Please transcribe the listing below in full, exactly as written, leaving out its pictures.

DATA SECTION:
......

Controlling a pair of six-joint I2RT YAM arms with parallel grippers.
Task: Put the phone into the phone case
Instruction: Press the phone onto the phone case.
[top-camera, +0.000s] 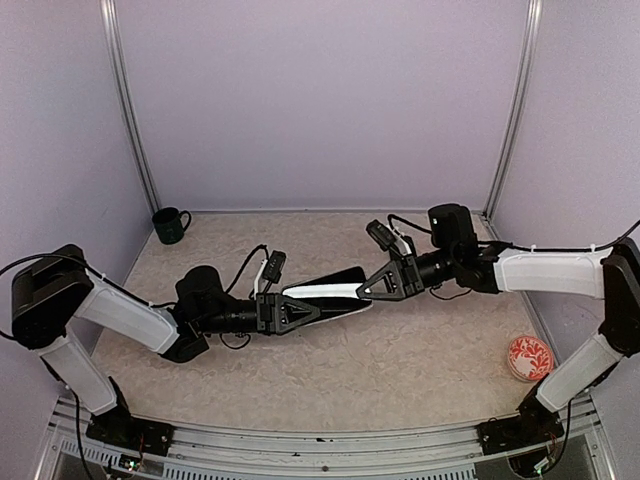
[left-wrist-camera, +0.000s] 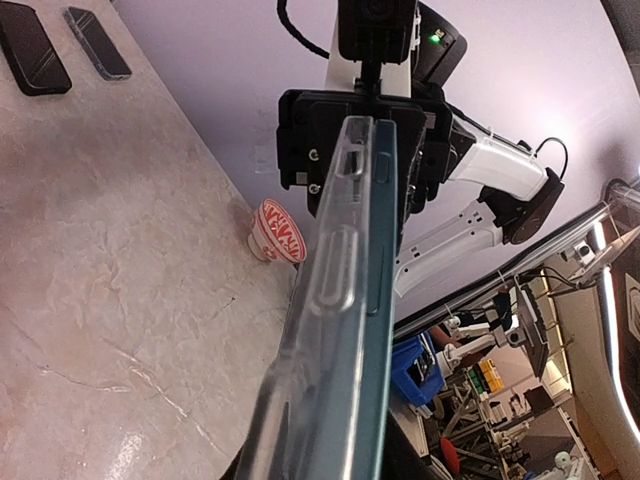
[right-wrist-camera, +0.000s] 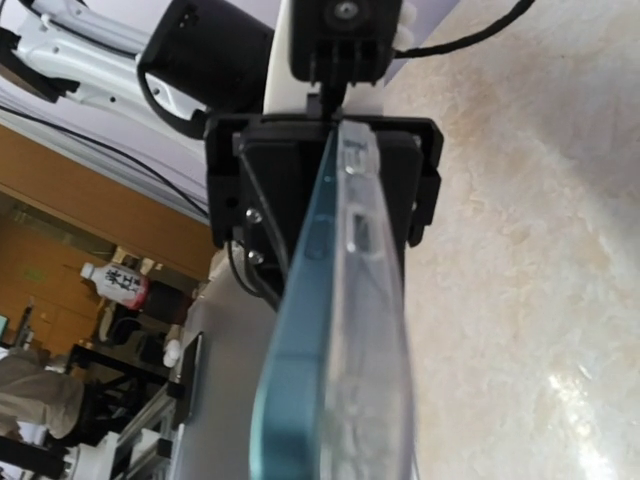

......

SOLVED EXERCISE:
Controlling a pair of six-joint I2RT YAM arms with parallel grippers.
Task: Put the phone into the phone case
Instruction: Press the phone onto the phone case.
[top-camera, +0.000s] 
[left-wrist-camera, +0.000s] 
[right-wrist-camera, +0.000s] 

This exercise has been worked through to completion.